ApacheCon Europe 2012

Rhein-Neckar-Arena, Sinsheim, Germany

5–8 November 2012

Big Search with Big Data Principles

Eric Pugh

Audience level:
Beginner
Track:
Lucene, Solr & Friends

Wednesday 1:45 p.m.–2:45 p.m. in Level 1 Right

Description

Got hundreds of millions of documents to search? DataImportHandler blowing up while indexing? Query performance collapsing? Then you've searching at Big Data scale.

Abstract

Got hundreds of millions of documents to search? DataImportHandler blowing up while indexing? Random thread errors thrown by Solr Cellduring document extraction? Query performance collapsing? Then you've searching at Big Data scale.
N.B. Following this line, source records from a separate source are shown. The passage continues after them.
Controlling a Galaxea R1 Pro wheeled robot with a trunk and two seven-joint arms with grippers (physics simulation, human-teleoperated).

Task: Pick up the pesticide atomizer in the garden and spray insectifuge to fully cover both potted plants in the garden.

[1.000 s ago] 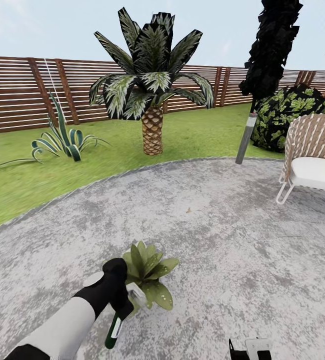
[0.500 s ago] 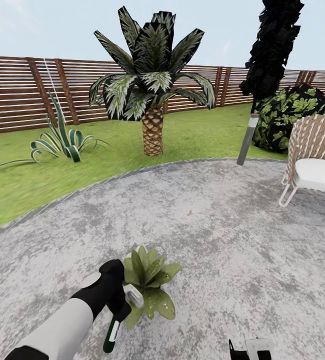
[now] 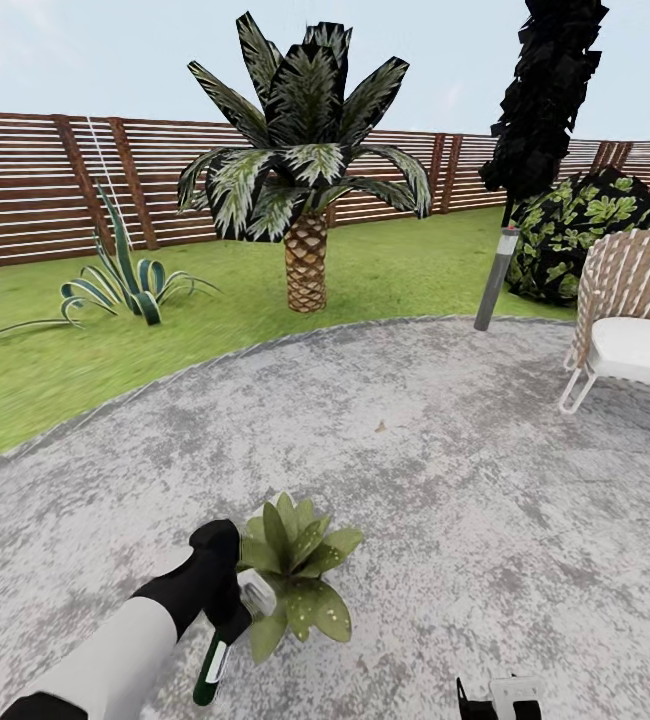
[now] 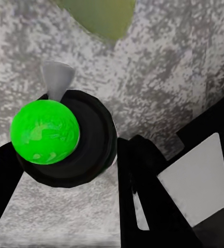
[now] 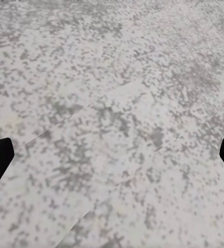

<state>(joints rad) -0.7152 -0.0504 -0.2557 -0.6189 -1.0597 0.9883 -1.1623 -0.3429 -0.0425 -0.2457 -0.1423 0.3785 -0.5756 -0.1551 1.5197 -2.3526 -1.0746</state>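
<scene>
In the head view, my left gripper (image 3: 227, 610) is shut on the pesticide atomizer (image 3: 210, 668), a slim dark green bottle with a white band. The bottle hangs tilted, base down, and its pale trigger head points at a potted plant (image 3: 300, 572) right beside it on the patio. The plant's leaves are pointed and speckled. The left wrist view looks along the atomizer's bright green end (image 4: 44, 132), with black fingers (image 4: 143, 175) alongside and a leaf (image 4: 99, 15) beyond. My right gripper (image 3: 500, 700) sits low at the frame edge. It is open over bare concrete (image 5: 112, 160).
The grey patio (image 3: 445, 450) curves into lawn (image 3: 55, 360). A palm (image 3: 305, 260) and a striped agave (image 3: 125, 285) stand on the grass before the slat fence (image 3: 25, 180). A bollard lamp (image 3: 495, 280), shrubs and a wicker chair (image 3: 630, 320) are at the right.
My left arm has drawn back slightly toward the lower left with the atomizer still in its grip. The view has shifted a little. The plant stays put.
</scene>
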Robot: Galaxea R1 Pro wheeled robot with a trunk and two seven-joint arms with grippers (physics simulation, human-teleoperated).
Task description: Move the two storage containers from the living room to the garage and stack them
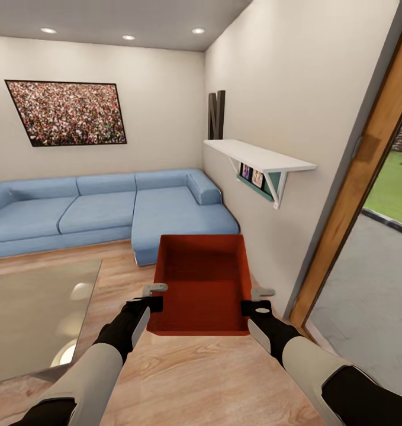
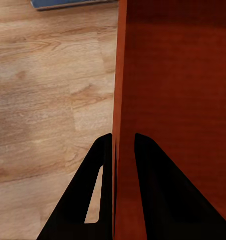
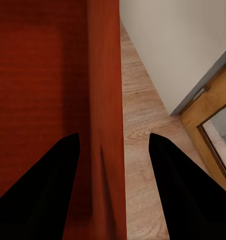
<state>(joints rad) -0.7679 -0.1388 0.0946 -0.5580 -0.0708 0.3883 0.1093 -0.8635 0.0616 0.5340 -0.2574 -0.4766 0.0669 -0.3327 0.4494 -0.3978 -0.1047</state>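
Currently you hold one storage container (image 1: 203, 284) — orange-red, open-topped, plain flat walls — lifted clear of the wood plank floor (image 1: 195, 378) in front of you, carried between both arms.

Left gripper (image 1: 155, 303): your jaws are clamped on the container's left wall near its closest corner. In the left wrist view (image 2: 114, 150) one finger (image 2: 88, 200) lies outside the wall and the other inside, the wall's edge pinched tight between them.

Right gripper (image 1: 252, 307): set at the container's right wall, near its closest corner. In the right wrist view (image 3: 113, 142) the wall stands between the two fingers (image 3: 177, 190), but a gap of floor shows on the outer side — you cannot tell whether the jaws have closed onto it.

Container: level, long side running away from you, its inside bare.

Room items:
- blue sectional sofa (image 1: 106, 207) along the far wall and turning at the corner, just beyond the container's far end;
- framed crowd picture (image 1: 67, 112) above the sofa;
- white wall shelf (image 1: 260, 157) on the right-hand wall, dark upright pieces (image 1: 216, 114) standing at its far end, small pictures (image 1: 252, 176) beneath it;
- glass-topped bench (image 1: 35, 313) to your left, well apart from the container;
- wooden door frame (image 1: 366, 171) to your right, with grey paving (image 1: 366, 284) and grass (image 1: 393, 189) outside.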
This talk will focus on the underlying principles of Big Data, and how to apply them to Solr. This talk isn't a deep dive into SolrCloud, though we'll talk about it. It also isn't meant to be a talk on traditional scaling of Solr. Instead we'll talk about how to apply principles of big data like "Bring the code to the data, not the data to the code" to Solr. How to answer the question "How many servers will I need?" when your volume of data is exploding. Some examples of models for predicting server and data growth, and how to look back and see how good your models are! You'll leave this session armed with an understanding of why Big Data is the buzzword of the year, and how you can apply some of the principles to your own search environment.